4. Find a new routine
Routine is key in helping us to care for our mental health and well-being. The lack of it can have a huge impact on thoughts, feelings and behaviour.
Create a new routine, get up every morning at the same time, get washed and dressed. Even though you are at home and staying in a lot, it is important for your wellness.
Sleep and diet are both also so important for your immune system, so stick to a good routine and make sure that you are getting enough sleep and eating well.
5. Take time out
Finally, make sure you include time out for yourself throughout the day, self care will help you to manage your mood and anxiety.
This can include reading, having a bath, going for a walk (within limits and practicing social distancing), listening to music, watching your favourite film, learning a new skill, cooking, journaling/writing or simply sitting for 10 minutes in a room by yourself.
It is important to be cautious, but fear and panic will not help. Worrying steals our joy.
Pro-active things like mindfulness, gratitude, breathing techniques and meditation can also help.

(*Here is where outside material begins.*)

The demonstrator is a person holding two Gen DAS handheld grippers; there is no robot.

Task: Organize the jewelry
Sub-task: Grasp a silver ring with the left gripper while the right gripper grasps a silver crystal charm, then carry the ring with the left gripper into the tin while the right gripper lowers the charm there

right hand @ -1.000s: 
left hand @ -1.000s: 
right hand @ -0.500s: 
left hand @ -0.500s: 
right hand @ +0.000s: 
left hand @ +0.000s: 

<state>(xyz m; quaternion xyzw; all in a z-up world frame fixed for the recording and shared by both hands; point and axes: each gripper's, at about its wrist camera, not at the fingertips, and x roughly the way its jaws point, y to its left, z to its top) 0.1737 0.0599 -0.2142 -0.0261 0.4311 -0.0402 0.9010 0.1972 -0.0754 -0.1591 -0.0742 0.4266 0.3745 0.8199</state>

Meditation/mindfulness apps such as Headspace and Calm can be downloaded to your tablet/phone.
There are brilliant support services locally and online:
24/7 Suicide Helpline: 1800 247 247
Aware Support Line: 1800 80 48 48
Pieta House: 1800 247 247
Samaritans: 116 123.
Hopefully everything will return to normal soon. Then we can all move forward with perhaps a different perspective and we won’t take for granted the small things anymore, like visiting our family, meeting a friend for coffee, or going to work.